States can request the ICC to investigate crimes in their territory on their behalf. The United Nations Security Council can authorise an ICC investigation. Or, the ICC can begin an investigation itself, so long as the Chief Prosecutor and a team of judges in the Pre-Trial Chamber both authorise it. Before they do this, they need to have robust evidence that war crimes, genocide or crimes against humanity were likely committed. And they need evidence that justice has still not been properly served by the countries in question.
What’s interesting about Bolton’s speech is that he makes the ICC out to be an unstoppable, unconstrained power, and a serious threat to American servicemen, who might be arbitrarily prosecuted at any moment for doing their jobs. He said that the ICC paves the way for anti-American “political trials”.
Not all Bolton’s points about the ICC are overblown. He rails against American citizens being subject to a judiciary that neither they nor their government elected to be a part of - a legitimate line of moral argument. However, to imply that the ICC can subvert American interests or foreign policy is a huge overstatement of the court’s capabilities.
The ICC cannot prosecute countries or institutions, only individuals. True, in some cases it has gone after heads of state. But any case against America would in all likelihood centre on the actions of individual American soldiers. Whether or not the ICC should be able to try them is a matter of opinion, but their conviction would hardly be an existential threat to American power. Even if an investigation into war crimes in Afghanistan were to be opened, there is no guarantee it would sweep up American soldiers. Sergey Vasiliev, a Professor of International Criminal Law at the University of Leiden told Al Bawaba:
“For the first cases in Afghanistan, the Prosecutor is highly likely to concentrate on actors other than US forces, as a matter of strategy. I do not exclude that this Prosecutor (or her successor) might also eventually decide to prosecute members of US military, even though this will be more of a symbolic gesture because the execution of arrest warrants would pose serious problems lacking cooperation by the US and all countries which pledged not to surrender US citizens to the ICC pursuant to bilateral agreements.
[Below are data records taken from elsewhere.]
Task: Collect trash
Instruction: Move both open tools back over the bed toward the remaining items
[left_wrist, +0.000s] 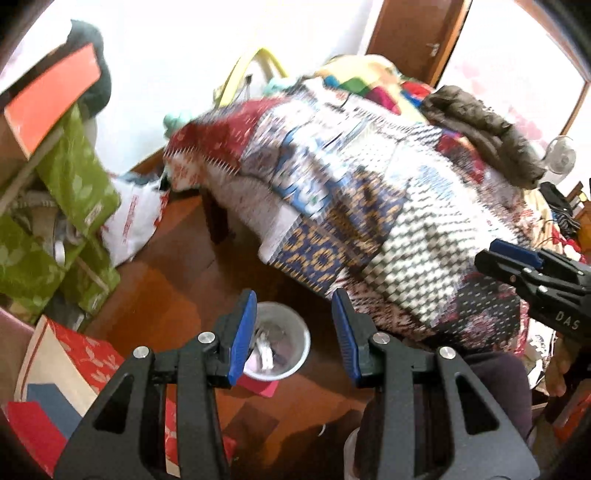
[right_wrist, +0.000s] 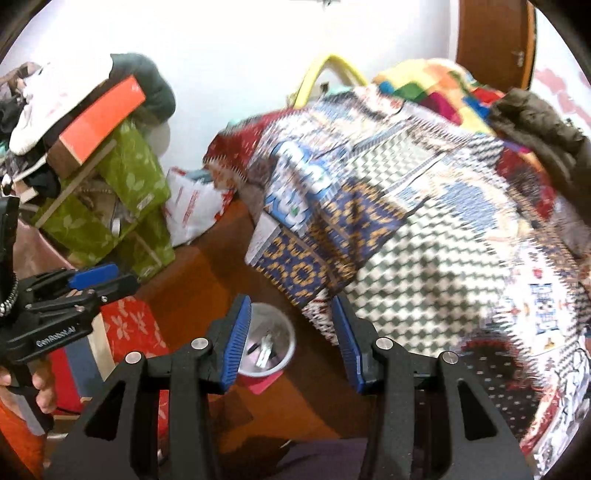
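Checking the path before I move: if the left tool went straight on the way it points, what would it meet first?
Probably the white bin on the wooden floor, just left of centre between the open left tool; depth is unclear.

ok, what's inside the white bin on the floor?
The bin holds a few pale scraps of trash, white and crumpled. The left gripper's finger covers its near-left side, so anything there is hidden.
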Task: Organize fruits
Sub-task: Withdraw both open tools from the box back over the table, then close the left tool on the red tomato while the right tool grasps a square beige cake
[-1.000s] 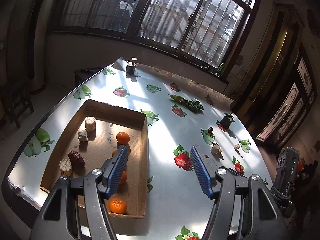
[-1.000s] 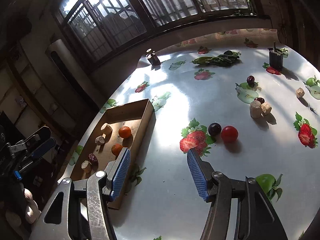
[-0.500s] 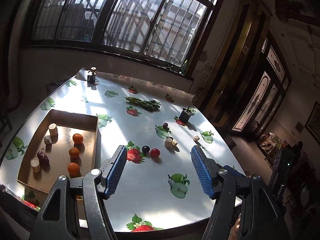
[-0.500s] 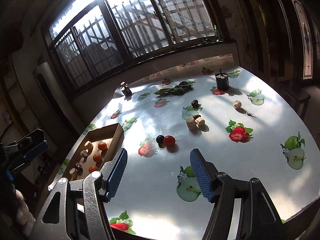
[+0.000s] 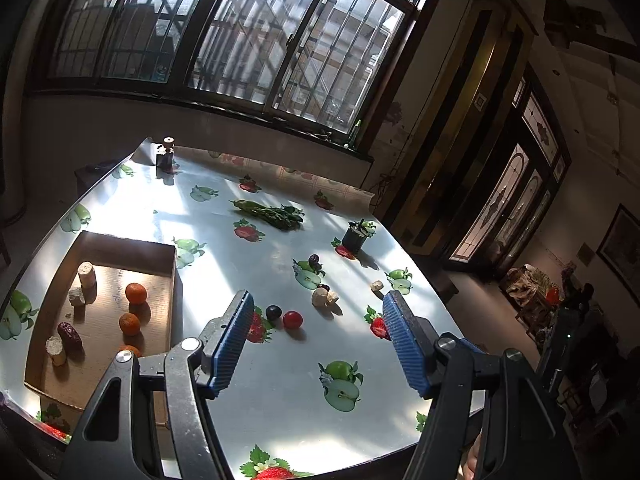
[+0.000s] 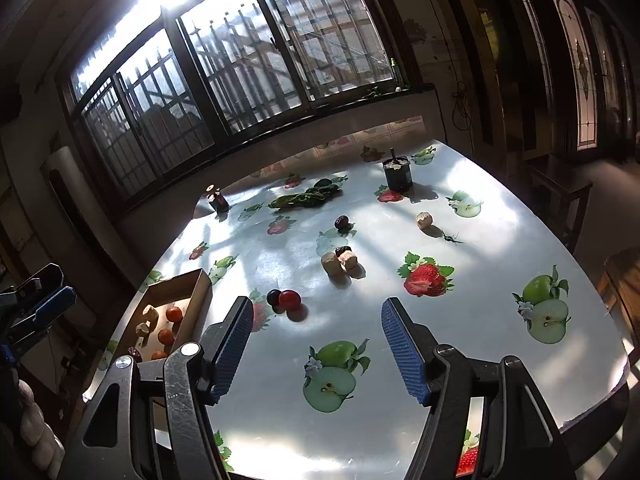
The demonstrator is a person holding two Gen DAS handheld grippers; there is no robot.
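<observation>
Hovering empty and part-open above the worktop (image 5: 280, 400), both tools, left tool (image 5: 318, 340) and right tool (image 6: 316, 346), face the loose tomato (image 6: 289, 299) and plum (image 6: 273, 297); next, probably carrying one into the box (image 5: 170, 280).

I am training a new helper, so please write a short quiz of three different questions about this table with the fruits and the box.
1. True or false: the cardboard box holds three oranges.
2. Which lies beside the red fruit on the table? A) dark round fruit B) banana C) lemon
3. Fill in: both the left gripper and the right gripper are ____ and hold nothing.

Key: 1 true; 2 A, the dark round fruit; 3 open.
</observation>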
But, as matters stand, I do expect a handful of cases involving mid-level non-US figures being brought in the next few years – if and after the judges give the green light to investigate.”
Bolton’s suggestion that the ICC could pursue a “political trial” against the United States as and when it liked is also clearly false. One can make many criticisms of the ICC, but it cannot be said that they take decisions lightly. For context, the preliminary investigation into Afghanistan has gone on for over a decade. This is not an official investigation - it is the groundwork to determine whether or not there is enough evidence of relevant crimes, and a lack of alternative justice, to merit starting an investigation. And the nature of the ICC’s work means that they can expect political backlash every time they open a new case.
To put it another way, unless there was practically watertight evidence that at least some individuals had committed war crimes, it is highly unlikely that the ICC would risk investigating.
Hence came a November 2017 announcement from ICC Chief Prosecutor Fatou Bensouda that there was a “reasonable basis to believe war crimes and crimes against humanity were committed in Afghanistan and that all sides in the conflict would be examined including members of the US armed forces and Central Intelligence Agency”.
On this basis, she asked the team of Pre-Trial Chamber judges to authorise an investigation into war crimes in Afghanistan. Their answer is still pending. Sergey Vasiliev added:
“The Prosecutor’s request has been pending before the Chamber for 10 months now. This is a very long period for the Court, which has given rise to speculations about the reasons for this delay. Rumours have circulated for a while that the judicial decision was imminent, but it may well turn out to be the case this time.”
It is the anticipation of this announcement that seems to have prompted Bolton’s diatribe, along with the extraordinary threats to sanction the ICC and subject its staff to American criminal justice. The question is whether these threats will deter an investigation into Afghanistan. It is rather unlikely that Bolton’s threats will make much difference, for it would do the ICC far more harm than good to be seen to acquiesce to his threats.
Amanda Gharemani, an international criminal lawyer and the Director of the Canadian Centre for International Justice told Al Bawaba:
“It is highly unlikely that the ICC would capitulate to such pressures by the U.S. administation, because the Court could be perceived as lacking independence and impartiality. In light of the circumstances, the Court will likely have to make a decision soon on the situation of Afghanistan, and if it chooses not to proceed with a formal investigation, it will have to provide very clear and legally sound reasons for not pursuing an investigation to avoid being perceived as succumbing to political pressure.”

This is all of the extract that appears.